July | August 2017

States in 2014 will address increasingly difficult labor issues, including concerns over raising the minimum wage. President Obama and some members of Congress have called for an increase in the federal minimum wage, but some states already have taken action.
As of Jan. 1, 2014, the minimum wage increased over 2013 rates in 13 states—Arizona, Colorado, Connecticut, Florida, Missouri, Montana, New Jersey, New York, Ohio, Oregon, Rhode Island, Vermont and Washington. Increases ranged from 10 cents an hour in Arizona, Montana and Ohio, to $1 an hour in California and New Jersey. California’s minimum wage will increase from $8 an hour to $9 an hour later in July.
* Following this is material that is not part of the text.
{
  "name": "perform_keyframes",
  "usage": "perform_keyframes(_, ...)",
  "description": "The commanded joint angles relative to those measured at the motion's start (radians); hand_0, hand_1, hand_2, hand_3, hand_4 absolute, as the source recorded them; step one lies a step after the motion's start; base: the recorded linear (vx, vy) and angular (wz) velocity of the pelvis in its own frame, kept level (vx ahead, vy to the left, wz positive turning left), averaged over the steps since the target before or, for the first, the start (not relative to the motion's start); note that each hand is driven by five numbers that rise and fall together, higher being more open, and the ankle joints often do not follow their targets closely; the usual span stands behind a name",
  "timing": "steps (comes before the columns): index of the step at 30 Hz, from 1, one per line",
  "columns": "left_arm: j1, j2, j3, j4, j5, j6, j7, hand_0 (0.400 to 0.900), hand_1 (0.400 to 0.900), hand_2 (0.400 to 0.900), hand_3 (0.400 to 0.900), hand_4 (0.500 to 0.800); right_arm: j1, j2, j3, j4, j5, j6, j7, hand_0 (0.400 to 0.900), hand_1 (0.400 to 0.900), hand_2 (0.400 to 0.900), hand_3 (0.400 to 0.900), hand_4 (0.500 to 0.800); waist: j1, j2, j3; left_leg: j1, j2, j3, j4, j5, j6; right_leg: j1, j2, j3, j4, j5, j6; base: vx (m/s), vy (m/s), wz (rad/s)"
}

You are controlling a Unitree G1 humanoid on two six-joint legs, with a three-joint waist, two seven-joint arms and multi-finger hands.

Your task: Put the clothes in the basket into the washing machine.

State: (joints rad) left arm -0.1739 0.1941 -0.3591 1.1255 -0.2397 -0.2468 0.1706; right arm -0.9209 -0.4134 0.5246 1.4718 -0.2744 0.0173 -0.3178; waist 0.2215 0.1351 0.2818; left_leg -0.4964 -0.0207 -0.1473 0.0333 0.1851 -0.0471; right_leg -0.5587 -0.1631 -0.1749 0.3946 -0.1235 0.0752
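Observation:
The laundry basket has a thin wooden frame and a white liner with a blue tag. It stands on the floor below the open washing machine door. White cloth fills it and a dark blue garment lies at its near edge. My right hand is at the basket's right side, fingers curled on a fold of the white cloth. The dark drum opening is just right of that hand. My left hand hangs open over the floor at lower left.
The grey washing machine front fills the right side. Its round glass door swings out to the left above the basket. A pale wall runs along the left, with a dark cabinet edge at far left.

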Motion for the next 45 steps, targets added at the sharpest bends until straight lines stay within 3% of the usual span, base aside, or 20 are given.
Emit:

More states are likely to consider the issue in 2014.
The federal minimum wage is $7.25 an hour, and 21 states set a higher minimum wage than the federal rate; 10 states link the minimum wage to a consumer price index. Washington has the highest minimum wage at $9.32 per hour.

Minimum Wage at Its Peak

The minimum wage reached its peak—when adjusted for inflation—in 1968 when it was raised from $1.40 to $1.60 per hour. That’s equal to $10.74 in 2013 dollars, or $3.49 more than the current federal rate of $7.25. For comparison, someone working full time and earning the current federal minimum wage has an annual salary of $15,080. If the minimum wage had kept pace with inflation since 1968, that same person would be earning an annual salary of $22,339—a 48 percent difference. Although 21 states have a minimum wage higher than the federal rate, the state with the highest rate—Washington—still falls more than a dollar shy of hitting the inflation-adjusted high of 1968.